- Born: Norman Lawrence Josephson May 12, 1939 Los Angeles, California, U.S.
- Died: July 27, 2022 (aged 83) New York City, U.S.
- Education: University of California, Berkeley (BA)
- Occupations: Radio presenter; producer;
- Spouses: Charity Alker ​(divorced)​; Valerie Magyar ​(divorced)​;
- Children: 1

= Larry Josephson =

American radio producer (1939–2022)

Norman Lawrence Josephson (May 12, 1939 – July 27, 2022) was an American public radio producer. From 1965, he worked in the field of public broadcasting as a producer, host, station manager, engineer, teacher, writer, and consultant. His first show at listener-supported radio station WBAI in New York was influential in developing the free-form radio style of the 1960s and 1970s.

==Early life==
Josephson was born and raised in Los Angeles, where he attended Alexander Hamilton High School. He once claimed his high school major was "existential calisthenics". He attended the University of California at Berkeley where he received a BA in linguistics with a minor in Mathematics, which he did not complete until 1973. He was a systems analyst and programmer with IBM from 1962 to 1964.

==WBAI==
Unhappy with his lonely life as an engineer in a cubicle at IBM, he volunteered at WBAI – a listener-supported radio station in New York City. By 1966 he was the host of In the Beginning, the "grumpy" morning program. He had become one of the station's most popular personalities. His morning shows, like those of late night's Bob Fass and Steve Post, became the archetypes of the station's free-form style, which became the precursor to much of the alternative FM radio programming which started in the 1960s and 1970s. Audience members would wake up to whatever caught Josephson's fancy each day. For example, after the release of The Beatles' "Lady Madonna" in March 1968, Josephson liked the song so much that he played it over and over for two hours.
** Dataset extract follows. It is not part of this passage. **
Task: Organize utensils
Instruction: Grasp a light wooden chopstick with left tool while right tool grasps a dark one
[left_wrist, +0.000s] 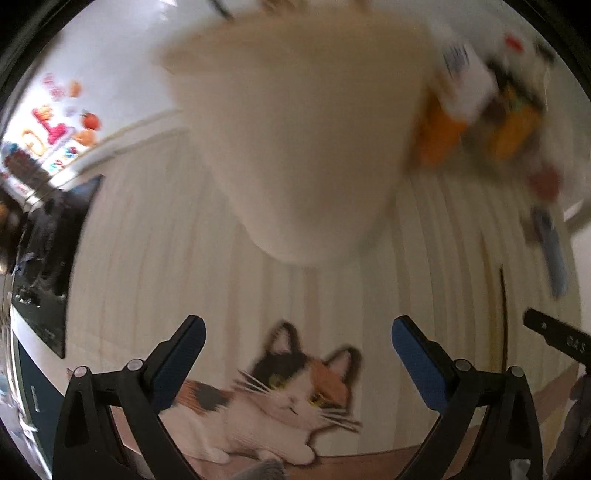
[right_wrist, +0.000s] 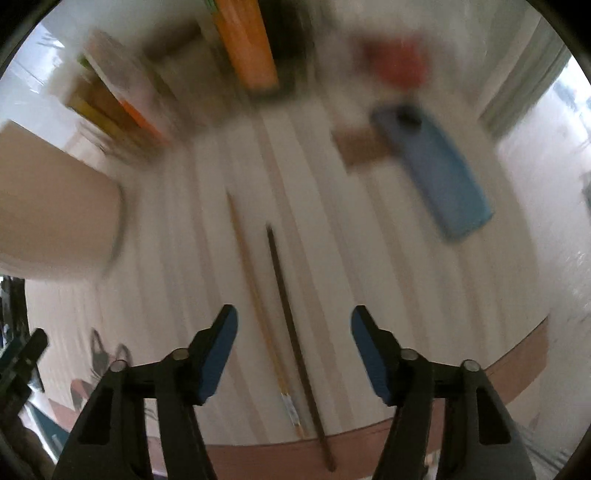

Josephson became the Assistant Manager of WBAI, and oversaw the design and construction of the station when it moved to a new location in 1971. He was the General Manager of the station from 1974 until 1976. In the Beginning continued until 1972. Another of Josephson's shows Bourgeois Liberation ran on WBAI from 1979 to 1984.

Between 1972 and 1974, Josephson hosted a program on KPFA in Berkeley, California, where his shows on Little People of America helped to win him first prize in the Major Armstrong Radio Awards, administered by Columbia University, in the category of noncommercial community radio.

After a five-year absence from New York City airwaves, Josephson returned in 1989 with Modern Times, a two-hour talk show on WNYC that also aired in California and Iowa and ran to 1993.

==Bob & Ray==
Josephson worked to revive the careers of Bob & Ray. He developed and produced 26 half-hour public radio shows called Classic Bob & Ray which surveyed their entire career. He also developed and produced The Bob and Ray Public Radio Show from 1981 until 1986. This show was broadcast on 250 stations and received several awards, including a 1982 Peabody Award. The show, was later nominated for three Grammy Awards after it was released on cassettes. In 1984 Josephson produced Bob & Ray: A Night of Two Stars at Carnegie Hall in New York City. Both performances were sold out, and an audio cassette produced from the performance was nominated for a Grammy.

==Teaching, seminars, consulting, and writing==
Josephson taught radio production at NYU and The New School. With funding from the Corporation for Public Broadcasting and the National Endowment for the Arts, he co-produced the Airlie Seminars on the Art of Radio four times between 1977 and 1983. He is also the editor of Telling the Story, NPR's Guide to Journalism published in 1981. He has also served as a consultant to the Corporation for Public Broadcasting, National Public Radio, NTIA and individual public radio stations.

With the help of grants from the National Endowment for the Arts and the New York State Council on the Arts, Josephson amassed a large recording-tape library of 1970s and 1980s "talking machine sounds" such as phone services like The Big Apple Report and The Story Lady as well as other kinds of recorded voices, which Josephson found so disturbing that he titled his project Vox Inhumana.

==Personal life and death==
Josephson was married to, and divorced from, Charity Alker and Valerie Magyar. He had one daughter, Jennie, a radio and TV producer. He died from complications of Parkinson's disease at a care facility in Manhattan on July 27, 2022, aged 83.

==Radio productions==
- In the Beginning – WBAI, 1966–72
- The Colgate Human Comedy Hour – KPFA, 1972–73
- The Little People or Think Big – KPFA, a documentary about a visit to a dwarf convention. Received an Armstrong Award.
- Bourgeois Liberation – WBAI, 1979–84
- Classic Bob & Ray
- The Bob and Ray Public Radio Show – 1981–86
- Modern Times – KCRW, WNYC, American Public Radio 1988–93
- BRIDGES: A Liberal/Conservative Dialogue – CPB 1994–1999.
- Bloomsday on Broadway (with Isaiah Sheffer) – live marathon readings of James Joyce's Ulysses. 1981–91.